De l’univers scientifique à celui entrepreneurial, il n’y a qu’un pas et Souad Dziri en a fait l’expérience. Pour elle, il était question d’une promesse qu’elle s’est faite à elle-même : à l’âge de 32 ans, il va falloir qu’elle soit son propre patron ! C’est alors qu’elle a appris tout ou presque de ce qu’il y avait à apprendre dans son domaine de prédilection afin d’être préparée à ce jour où elle deviendra entrepreneuse. Etre son propre patron dans un domaine scientifique est désormais l’avenir prometteur dans lequel Souad Dziri s’est engagée et pourtant, plus jeune, c’était un autre rêve qu’elle nourrissait.

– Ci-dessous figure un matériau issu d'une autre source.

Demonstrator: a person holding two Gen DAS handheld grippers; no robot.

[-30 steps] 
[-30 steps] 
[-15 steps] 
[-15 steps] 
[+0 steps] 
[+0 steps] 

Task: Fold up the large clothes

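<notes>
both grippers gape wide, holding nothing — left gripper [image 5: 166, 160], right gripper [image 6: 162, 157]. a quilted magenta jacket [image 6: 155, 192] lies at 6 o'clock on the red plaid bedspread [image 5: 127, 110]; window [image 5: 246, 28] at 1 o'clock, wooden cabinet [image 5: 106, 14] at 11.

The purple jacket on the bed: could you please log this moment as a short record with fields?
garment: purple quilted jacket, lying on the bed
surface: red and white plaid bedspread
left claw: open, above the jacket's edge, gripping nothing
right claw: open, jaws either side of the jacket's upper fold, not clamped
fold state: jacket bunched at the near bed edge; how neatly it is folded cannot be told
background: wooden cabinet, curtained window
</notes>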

Devenir archéologue ! Un esprit de gagnante qui se poursuit jusque dans ses ambitions futures dans une dizaine d’années où elle se voit donner des conseils et orienter les spécialistes dans de grandes idées à développer. “Bien entendu, l’objectif premier reste celui de la croissance de Eshmoun en Afrique du Nord, en Afrique subsaharienne et en Afrique anglophone. Nous nous sommes déployés au Congo et nous nous apprêtons à le faire avec la Côte d’ivoire”, précise Souad Dziri, avant de souligner que l'entrepreneuriat pour elle ne s’est pas manifesté comme un projet lourd ou difficile à réaliser, elle s’y est lancée sans hésitation aucune.